Il fratello e la sorella Clarke tornarono ad Auki in luglio, insieme a Steven e Allan Brown di Auckland. Essi portarono con sé attrezzatura che era servita per la costruzione della filiale della Nuova Zelanda, ormai ultimata. I neozelandesi avevano programmato la loro visita con l’intenzione di terminare la copertura della sala, invece il loro lavoro consisté principalmente nel demolire gran parte della struttura eretta l’anno prima.

Tuttavia, per i fratelli la cosa più difficile da sopportare furono i continui scherni di coloro che passavano di lì sui camion, e anche le umilianti osservazioni della gente al mercato o per le vie di Auki.
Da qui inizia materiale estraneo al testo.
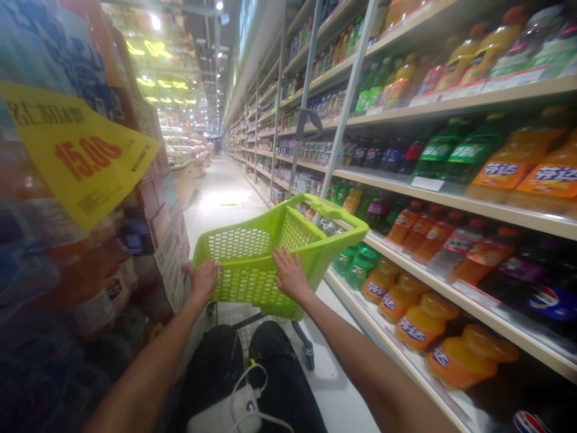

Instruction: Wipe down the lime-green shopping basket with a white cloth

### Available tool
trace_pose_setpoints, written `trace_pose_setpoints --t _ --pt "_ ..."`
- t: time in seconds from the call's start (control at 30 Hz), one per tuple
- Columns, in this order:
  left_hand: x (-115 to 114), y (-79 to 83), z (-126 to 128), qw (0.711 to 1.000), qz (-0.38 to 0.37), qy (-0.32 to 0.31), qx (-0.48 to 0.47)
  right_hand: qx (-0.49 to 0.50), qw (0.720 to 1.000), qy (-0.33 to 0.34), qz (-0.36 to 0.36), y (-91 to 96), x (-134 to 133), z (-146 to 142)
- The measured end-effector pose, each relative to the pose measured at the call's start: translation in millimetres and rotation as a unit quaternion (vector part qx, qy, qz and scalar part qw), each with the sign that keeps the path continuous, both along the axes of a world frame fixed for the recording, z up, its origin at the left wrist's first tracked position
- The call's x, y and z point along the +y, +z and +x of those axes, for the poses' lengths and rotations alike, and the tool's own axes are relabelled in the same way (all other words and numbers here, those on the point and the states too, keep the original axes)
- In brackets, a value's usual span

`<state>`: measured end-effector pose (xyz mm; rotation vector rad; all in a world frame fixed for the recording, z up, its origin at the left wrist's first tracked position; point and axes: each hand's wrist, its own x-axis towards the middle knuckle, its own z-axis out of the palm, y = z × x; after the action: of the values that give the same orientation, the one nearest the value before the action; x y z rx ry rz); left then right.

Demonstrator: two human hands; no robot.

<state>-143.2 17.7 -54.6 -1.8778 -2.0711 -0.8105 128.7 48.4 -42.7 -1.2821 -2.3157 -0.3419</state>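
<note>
A lime-green plastic shopping cart point(246, 279) stands sideways in front of my knees, its handle end to the right. My left hand point(205, 281) is closed round the rim at its left end. On the near side wall, my right hand point(291, 275) lies with its fingers stretched out over the upper edge. The part of the basket that shows holds no goods; its floor is hidden behind the near wall. A white device point(229, 415) with a cable lies at my lap.
Shelves of soda bottles point(410, 325) run along the right, close to the cart's handle. Stacked drinks and cartons point(157, 240) crowd the left, with a yellow price sign point(85, 150) sticking out. Between them a pale-floored aisle point(216, 186) stretches ahead.
</note>
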Motion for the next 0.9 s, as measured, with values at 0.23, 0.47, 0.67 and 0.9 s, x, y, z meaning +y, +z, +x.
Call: trace_pose_setpoints --t 0.23,0.47,0.67,0.9 --pt "-8 6.0 20 1.0 0.01 0.004 0.019 0.007 0.998 -0.045 -0.04 6.0 24 1" --pt "-17 9.1 48 1.0 -0.013 0.002 0.025 0.053 0.998 -0.036 -0.027 -9.7 10 -38" --pt "-25 18.3 71 0.998 -0.038 -0.045 0.021 0.079 0.995 0.022 -0.052 -21.9 -10 -77" --pt "-22 29.3 57 0.998 -0.017 -0.055 -0.012 0.091 0.994 -0.006 -0.067 -18.9 -7 -61"
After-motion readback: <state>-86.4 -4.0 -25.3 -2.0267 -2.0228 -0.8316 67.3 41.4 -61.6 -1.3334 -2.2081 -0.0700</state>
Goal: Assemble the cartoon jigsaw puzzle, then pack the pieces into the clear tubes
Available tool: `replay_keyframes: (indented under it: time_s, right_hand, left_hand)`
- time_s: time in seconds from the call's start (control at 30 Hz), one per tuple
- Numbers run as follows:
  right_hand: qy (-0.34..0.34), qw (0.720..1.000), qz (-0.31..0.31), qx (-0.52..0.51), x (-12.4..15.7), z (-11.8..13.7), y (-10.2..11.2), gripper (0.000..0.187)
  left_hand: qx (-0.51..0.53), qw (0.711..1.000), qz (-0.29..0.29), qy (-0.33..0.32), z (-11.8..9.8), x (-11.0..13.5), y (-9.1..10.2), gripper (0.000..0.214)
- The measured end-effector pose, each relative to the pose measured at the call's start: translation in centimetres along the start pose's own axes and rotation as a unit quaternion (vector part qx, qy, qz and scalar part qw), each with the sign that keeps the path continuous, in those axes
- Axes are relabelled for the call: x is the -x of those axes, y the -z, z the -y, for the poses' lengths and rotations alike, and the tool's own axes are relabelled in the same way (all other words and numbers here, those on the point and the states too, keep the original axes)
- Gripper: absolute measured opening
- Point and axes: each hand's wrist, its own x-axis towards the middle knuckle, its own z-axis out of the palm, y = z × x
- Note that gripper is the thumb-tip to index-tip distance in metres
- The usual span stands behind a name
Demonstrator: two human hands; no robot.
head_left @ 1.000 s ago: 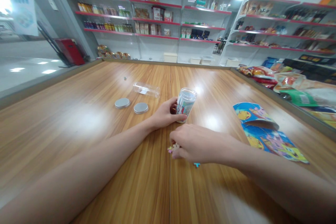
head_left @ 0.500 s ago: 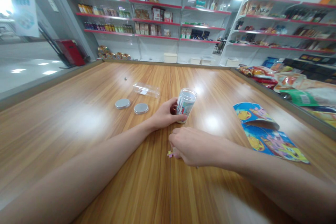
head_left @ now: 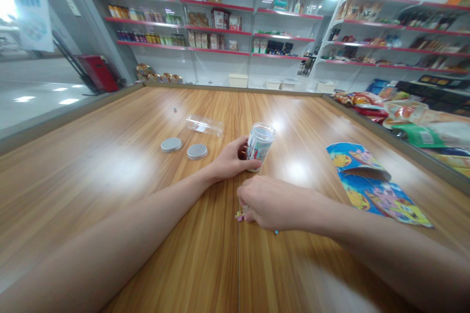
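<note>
A clear jar with a printed picture label point(head_left: 261, 145) stands upright on the wooden table. My left hand point(head_left: 232, 158) is wrapped round its left side, thumb across the front. Its top is uncovered. Nearer to me, my right hand point(head_left: 270, 203) is low over the table, back of the hand up and fingers curled down. The fingertips close at a few small pink and yellow pieces point(head_left: 240, 215), partly hidden under the hand; their kind is too small to tell. A tiny blue bit point(head_left: 276, 232) shows just below the right hand.
Two round silver lids point(head_left: 171, 145) lie left of the jar. Behind them a clear empty jar point(head_left: 204, 126) rests on its side. A small dark object point(head_left: 175, 110) lies farther back. Blue cartoon-printed sheets point(head_left: 374, 183) are at right. Packaged goods point(head_left: 418, 132) lie beyond the right edge.
My right hand has shifted very slightly, and the pink and yellow pieces moved a little with it. The blue bit beneath the hand shows more clearly. My left hand stays on the jar.
</note>
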Motion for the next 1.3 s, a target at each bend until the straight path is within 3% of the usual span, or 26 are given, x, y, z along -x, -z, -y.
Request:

“Geova non è capace di costruire una sala?”, dicevano con sarcasmo. “Questo dimostra che seguite una religione falsa”, dileggiavano. “Solo i matti costruiscono una sala e poi la demoliscono”. Quando passavano dal cantiere, gli appartenenti ad altre religioni ballavano e cantavano davanti ai lavoratori avviliti, rallegrandosi della loro sventura. I fratelli locali erano così scoraggiati che dicevano ai quattro missionari: “Ce ne andremmo via da questa sala seduta stante se non ci fosse di mezzo il nome di Geova”.

Ride bene chi ride ultimo

A volte è stato proprio così. Per esempio, un gruppo di cantori, diretti a una speciale funzione della chiesa a una quindicina di chilometri di distanza, aveva lanciato insulti e aveva riso dei costruttori mentre passava di lì su un camion. Un chilometro e mezzo dopo il cantiere il camion ebbe un guasto e loro, bloccati, non poterono arrivare a destinazione.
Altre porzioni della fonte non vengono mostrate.